## Task to carry out
Output only the lines of the entries that follow, starting at the one with "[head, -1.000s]" and running down to the one with "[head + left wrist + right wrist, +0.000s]", both included and unchanged.

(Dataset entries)
+++

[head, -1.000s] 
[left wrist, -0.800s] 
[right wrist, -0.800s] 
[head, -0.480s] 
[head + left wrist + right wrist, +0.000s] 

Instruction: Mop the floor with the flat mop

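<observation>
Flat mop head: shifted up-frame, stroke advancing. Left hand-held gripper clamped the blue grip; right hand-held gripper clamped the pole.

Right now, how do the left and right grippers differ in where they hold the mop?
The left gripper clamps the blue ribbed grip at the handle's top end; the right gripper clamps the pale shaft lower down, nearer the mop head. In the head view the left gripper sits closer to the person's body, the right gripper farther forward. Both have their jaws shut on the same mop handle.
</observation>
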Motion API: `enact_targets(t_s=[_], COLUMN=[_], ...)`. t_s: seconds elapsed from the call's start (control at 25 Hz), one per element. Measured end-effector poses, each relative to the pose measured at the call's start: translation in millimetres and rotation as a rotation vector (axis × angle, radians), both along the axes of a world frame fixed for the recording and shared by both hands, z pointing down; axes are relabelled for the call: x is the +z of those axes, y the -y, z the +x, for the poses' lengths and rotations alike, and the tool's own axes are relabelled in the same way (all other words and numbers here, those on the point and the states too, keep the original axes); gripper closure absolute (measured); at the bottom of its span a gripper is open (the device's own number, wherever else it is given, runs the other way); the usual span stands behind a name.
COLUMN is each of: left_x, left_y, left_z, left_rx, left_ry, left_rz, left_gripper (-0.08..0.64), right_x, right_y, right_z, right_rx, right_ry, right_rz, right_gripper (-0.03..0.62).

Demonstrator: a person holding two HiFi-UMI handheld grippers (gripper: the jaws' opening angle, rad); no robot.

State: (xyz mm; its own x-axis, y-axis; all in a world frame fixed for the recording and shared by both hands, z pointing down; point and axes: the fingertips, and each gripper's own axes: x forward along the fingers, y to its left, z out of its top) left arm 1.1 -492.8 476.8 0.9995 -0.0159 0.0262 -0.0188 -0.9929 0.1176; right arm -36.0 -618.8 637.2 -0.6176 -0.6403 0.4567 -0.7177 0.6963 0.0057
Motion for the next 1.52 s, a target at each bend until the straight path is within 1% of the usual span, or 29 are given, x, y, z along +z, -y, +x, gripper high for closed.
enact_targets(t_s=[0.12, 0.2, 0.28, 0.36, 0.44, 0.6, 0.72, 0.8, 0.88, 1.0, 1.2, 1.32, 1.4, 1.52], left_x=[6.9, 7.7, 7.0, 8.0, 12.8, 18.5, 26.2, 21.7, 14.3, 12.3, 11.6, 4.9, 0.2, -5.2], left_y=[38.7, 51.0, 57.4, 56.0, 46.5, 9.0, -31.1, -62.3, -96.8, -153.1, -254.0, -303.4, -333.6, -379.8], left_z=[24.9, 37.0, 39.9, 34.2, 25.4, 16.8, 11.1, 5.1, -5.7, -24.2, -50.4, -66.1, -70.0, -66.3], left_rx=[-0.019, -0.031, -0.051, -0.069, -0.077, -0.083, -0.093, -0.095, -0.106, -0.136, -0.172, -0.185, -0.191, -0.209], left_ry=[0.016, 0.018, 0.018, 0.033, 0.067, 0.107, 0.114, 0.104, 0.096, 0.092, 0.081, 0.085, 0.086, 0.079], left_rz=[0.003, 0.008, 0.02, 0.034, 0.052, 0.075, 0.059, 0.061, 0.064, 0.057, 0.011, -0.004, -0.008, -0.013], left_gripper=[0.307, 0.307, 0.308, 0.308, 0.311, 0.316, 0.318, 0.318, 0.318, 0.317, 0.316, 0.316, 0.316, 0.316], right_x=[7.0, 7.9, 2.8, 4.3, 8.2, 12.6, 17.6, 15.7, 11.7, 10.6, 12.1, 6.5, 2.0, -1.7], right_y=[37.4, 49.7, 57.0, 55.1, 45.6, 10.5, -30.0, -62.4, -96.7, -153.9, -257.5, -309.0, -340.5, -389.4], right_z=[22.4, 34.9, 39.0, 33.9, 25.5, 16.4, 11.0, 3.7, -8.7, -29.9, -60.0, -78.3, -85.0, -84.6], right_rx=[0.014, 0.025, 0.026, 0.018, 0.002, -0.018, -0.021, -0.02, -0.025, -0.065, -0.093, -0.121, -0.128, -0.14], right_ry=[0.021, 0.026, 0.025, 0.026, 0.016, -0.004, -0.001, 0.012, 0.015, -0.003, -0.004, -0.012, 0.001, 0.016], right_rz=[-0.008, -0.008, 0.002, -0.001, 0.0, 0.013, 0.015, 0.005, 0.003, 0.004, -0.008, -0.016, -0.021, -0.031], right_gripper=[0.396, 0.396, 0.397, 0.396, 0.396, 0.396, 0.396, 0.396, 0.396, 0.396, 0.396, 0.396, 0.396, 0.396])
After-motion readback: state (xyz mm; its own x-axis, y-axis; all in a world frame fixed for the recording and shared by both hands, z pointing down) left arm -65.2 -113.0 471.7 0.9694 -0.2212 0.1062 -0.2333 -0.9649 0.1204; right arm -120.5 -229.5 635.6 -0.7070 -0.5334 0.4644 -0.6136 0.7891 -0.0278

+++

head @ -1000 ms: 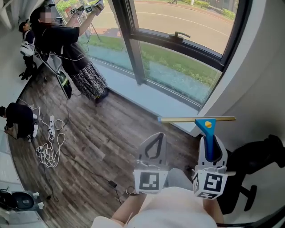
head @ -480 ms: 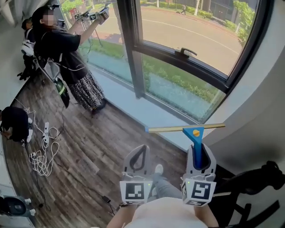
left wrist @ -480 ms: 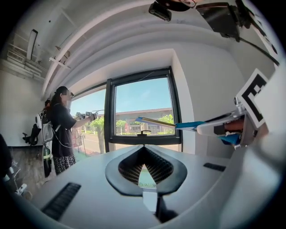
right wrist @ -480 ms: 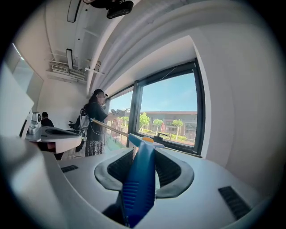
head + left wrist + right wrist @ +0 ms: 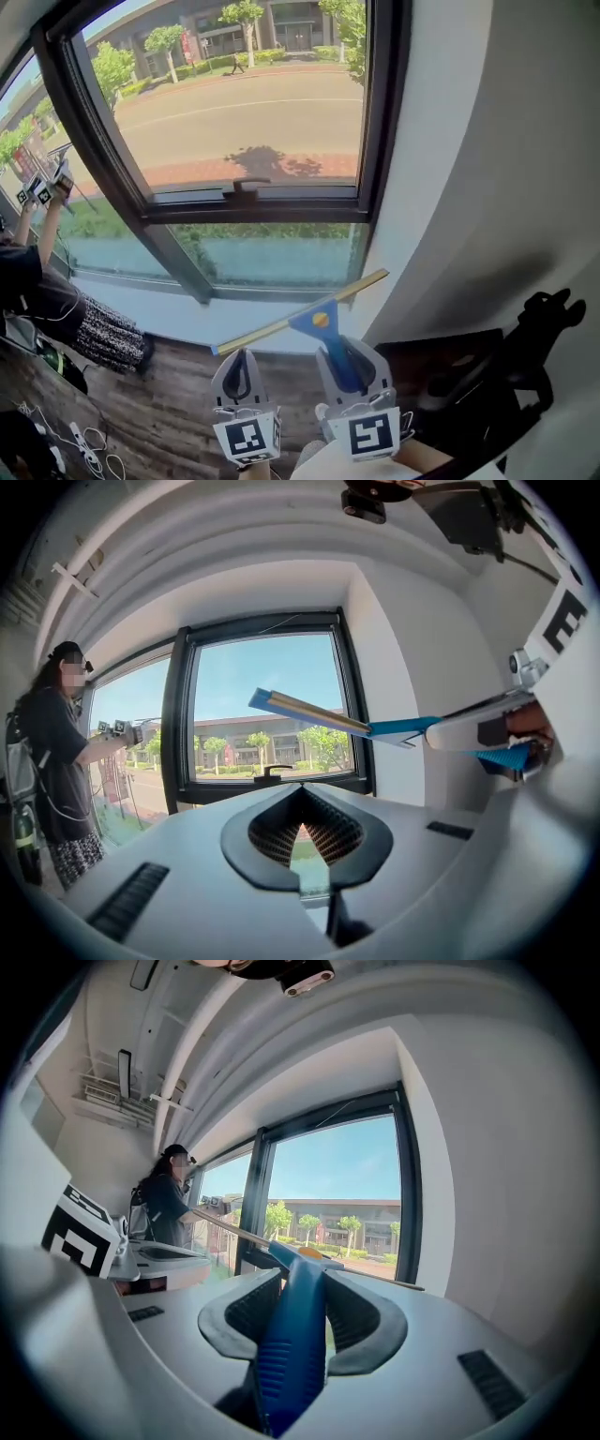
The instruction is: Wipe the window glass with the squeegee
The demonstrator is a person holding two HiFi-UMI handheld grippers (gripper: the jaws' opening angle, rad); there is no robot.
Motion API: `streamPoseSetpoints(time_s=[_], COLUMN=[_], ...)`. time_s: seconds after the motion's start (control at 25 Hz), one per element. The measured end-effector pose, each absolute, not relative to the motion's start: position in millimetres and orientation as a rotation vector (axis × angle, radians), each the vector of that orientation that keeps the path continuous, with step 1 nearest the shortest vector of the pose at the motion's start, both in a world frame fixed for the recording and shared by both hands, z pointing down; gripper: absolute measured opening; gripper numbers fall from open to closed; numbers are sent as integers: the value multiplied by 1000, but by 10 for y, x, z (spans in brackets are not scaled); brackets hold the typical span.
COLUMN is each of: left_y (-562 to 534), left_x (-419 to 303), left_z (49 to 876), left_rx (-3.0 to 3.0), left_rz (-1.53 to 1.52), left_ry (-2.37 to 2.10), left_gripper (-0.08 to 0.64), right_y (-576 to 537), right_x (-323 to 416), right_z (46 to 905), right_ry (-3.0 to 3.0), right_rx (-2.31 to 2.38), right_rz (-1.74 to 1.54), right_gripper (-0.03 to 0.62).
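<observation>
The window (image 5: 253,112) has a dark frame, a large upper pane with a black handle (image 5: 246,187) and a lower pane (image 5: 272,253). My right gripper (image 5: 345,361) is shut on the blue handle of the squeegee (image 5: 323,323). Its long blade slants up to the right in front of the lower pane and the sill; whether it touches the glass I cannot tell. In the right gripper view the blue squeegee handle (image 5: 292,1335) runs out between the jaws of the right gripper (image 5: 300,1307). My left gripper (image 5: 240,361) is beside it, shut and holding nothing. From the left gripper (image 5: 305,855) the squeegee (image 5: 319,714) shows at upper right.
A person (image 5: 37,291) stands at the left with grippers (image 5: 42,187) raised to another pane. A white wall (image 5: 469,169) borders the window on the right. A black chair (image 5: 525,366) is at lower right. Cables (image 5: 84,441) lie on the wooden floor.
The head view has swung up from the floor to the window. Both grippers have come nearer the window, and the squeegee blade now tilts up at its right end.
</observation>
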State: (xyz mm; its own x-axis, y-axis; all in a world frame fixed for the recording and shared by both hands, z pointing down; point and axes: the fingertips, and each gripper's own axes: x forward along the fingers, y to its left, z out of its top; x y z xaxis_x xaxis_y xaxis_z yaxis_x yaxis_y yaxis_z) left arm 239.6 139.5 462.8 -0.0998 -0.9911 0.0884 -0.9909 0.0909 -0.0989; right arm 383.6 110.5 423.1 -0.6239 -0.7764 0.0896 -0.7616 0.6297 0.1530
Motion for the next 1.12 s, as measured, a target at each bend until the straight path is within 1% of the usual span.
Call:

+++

## Written answer
[head, -1.000s] 
[left wrist, -0.800s] 
[right wrist, -0.800s] 
[head, -0.480s] 
[head + left wrist + right wrist, +0.000s] 

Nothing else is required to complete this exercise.